→ **YOUR TASK**
The response should hold each line from the entries below where "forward" is found.

---------- RECORDS SHOWN ----------

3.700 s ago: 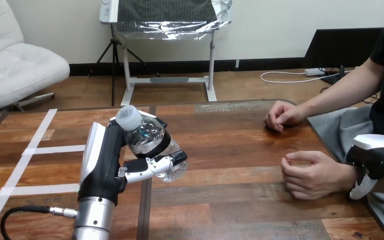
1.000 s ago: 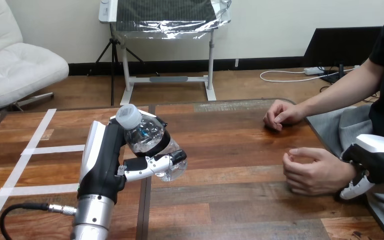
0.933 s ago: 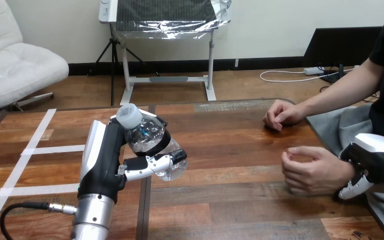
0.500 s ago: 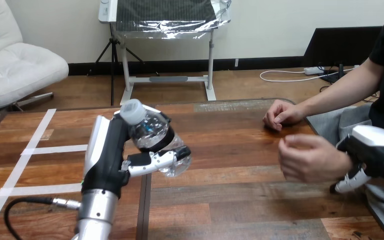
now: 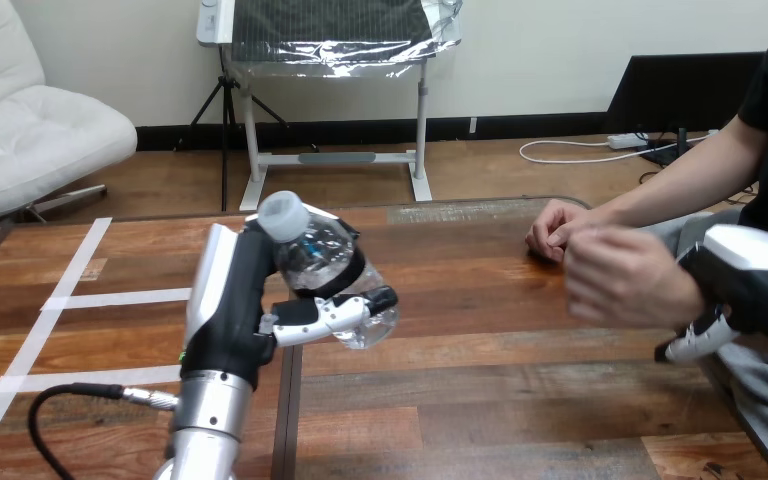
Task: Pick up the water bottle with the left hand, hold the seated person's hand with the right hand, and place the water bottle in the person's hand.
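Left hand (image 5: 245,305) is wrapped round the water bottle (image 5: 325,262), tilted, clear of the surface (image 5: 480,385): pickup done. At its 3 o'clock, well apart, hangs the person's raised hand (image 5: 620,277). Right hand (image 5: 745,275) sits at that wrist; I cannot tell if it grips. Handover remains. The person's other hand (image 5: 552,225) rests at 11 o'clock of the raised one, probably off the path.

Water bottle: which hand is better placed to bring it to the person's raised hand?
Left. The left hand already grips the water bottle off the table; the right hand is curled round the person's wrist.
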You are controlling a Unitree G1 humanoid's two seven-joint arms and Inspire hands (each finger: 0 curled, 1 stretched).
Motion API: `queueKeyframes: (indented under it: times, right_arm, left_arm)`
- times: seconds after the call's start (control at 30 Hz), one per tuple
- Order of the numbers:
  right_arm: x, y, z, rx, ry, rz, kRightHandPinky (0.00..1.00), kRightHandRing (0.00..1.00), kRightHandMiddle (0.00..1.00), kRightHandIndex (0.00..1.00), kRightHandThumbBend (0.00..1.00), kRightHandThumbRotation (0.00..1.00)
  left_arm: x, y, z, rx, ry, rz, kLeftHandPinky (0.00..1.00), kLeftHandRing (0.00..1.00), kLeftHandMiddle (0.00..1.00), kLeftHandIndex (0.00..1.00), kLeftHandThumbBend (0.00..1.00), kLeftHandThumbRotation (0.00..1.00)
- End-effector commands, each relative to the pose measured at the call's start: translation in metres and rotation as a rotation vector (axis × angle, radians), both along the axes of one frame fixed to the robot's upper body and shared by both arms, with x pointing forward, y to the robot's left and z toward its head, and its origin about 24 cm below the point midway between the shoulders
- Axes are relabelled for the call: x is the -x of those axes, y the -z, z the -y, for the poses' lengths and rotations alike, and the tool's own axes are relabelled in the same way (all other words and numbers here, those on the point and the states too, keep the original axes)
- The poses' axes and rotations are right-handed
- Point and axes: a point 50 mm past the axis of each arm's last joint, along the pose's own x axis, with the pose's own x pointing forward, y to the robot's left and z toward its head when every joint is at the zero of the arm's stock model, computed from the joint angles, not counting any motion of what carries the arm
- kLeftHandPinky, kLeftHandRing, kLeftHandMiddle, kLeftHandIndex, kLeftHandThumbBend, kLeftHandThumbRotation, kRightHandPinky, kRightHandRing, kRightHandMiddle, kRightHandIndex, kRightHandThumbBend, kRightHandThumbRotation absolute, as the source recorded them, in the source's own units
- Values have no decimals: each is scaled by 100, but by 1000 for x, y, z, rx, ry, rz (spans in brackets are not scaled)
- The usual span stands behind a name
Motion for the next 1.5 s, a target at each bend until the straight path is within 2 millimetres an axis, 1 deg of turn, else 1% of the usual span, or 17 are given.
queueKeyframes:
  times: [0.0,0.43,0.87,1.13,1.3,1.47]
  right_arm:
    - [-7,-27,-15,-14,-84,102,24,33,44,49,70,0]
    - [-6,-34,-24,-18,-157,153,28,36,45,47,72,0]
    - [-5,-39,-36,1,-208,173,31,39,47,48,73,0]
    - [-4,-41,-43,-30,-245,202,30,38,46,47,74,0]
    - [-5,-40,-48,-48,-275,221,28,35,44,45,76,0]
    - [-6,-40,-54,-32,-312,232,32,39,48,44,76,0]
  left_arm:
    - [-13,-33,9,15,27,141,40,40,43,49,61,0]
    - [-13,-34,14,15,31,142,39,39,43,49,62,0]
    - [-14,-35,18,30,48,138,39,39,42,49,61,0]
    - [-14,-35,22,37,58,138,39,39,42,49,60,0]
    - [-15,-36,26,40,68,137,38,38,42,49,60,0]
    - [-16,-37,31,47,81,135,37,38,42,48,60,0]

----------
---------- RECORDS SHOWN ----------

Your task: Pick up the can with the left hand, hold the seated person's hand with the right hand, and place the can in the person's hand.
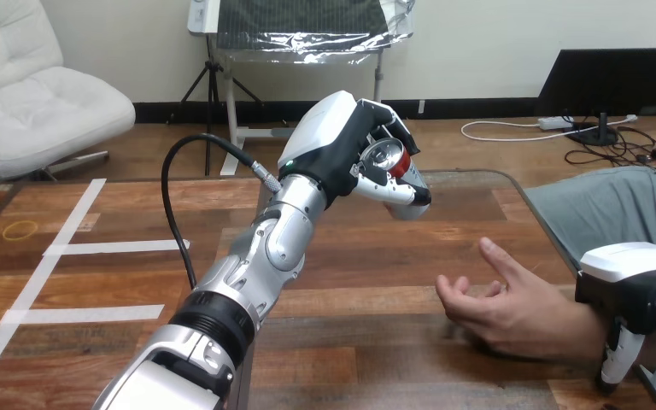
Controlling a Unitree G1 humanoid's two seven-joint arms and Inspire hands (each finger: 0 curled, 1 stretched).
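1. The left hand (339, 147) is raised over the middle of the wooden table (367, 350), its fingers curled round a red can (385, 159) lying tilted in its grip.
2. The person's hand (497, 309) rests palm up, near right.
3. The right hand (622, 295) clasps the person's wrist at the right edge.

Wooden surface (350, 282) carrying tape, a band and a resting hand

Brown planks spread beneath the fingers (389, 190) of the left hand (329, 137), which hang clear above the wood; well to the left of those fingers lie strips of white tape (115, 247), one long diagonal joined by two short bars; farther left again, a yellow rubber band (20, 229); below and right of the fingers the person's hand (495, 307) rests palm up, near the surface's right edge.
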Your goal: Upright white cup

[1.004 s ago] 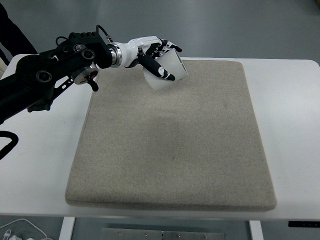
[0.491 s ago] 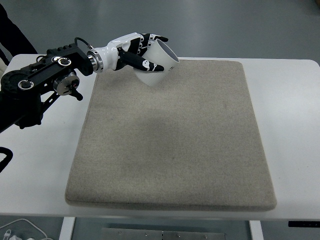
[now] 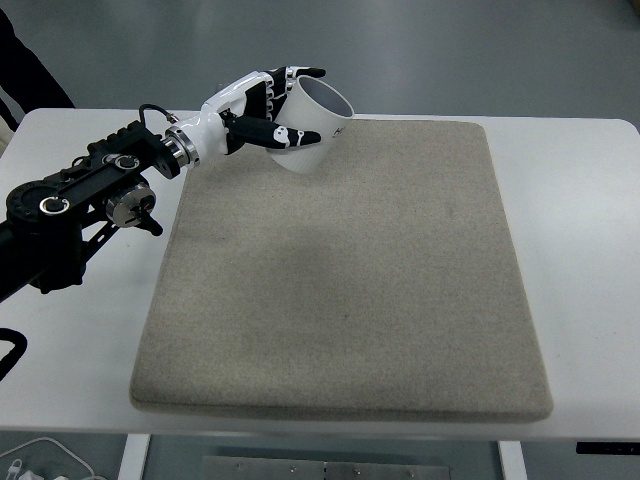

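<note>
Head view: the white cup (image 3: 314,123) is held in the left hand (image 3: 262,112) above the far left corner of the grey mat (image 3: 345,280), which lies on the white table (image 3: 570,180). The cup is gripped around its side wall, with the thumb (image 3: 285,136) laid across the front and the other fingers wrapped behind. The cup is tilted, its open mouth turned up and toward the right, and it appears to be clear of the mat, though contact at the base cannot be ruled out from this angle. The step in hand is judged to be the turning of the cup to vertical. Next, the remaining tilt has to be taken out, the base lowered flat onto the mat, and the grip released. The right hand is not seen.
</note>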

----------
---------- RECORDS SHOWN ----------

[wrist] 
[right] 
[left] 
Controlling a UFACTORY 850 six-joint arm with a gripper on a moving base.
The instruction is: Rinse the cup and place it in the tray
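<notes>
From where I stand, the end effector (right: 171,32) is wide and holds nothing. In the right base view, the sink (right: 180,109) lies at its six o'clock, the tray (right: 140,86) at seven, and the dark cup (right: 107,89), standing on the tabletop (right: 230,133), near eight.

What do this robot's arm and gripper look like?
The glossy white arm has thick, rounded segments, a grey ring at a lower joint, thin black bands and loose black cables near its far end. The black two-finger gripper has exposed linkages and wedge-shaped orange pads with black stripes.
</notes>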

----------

→ **WRITTEN SOLUTION**
- End-effector commands, each relative to the pose measured at the call's start: translation in metres and rotation as a rotation vector (axis × angle, radians), both along the axes of one frame fixed to the robot's upper body and shared by both arms, with x pointing forward, y to the robot's left and z toward its head, and its origin about 24 cm below the point midway between the shoulders
- Point and axes: a point 50 mm past the axis of each arm's last joint, along the pose's own x axis, with the pose's own x pointing forward, y to the robot's left and z toward its head when every joint is at the zero of the arm's stock model, computed from the joint angles, not counting any motion of what carries the arm

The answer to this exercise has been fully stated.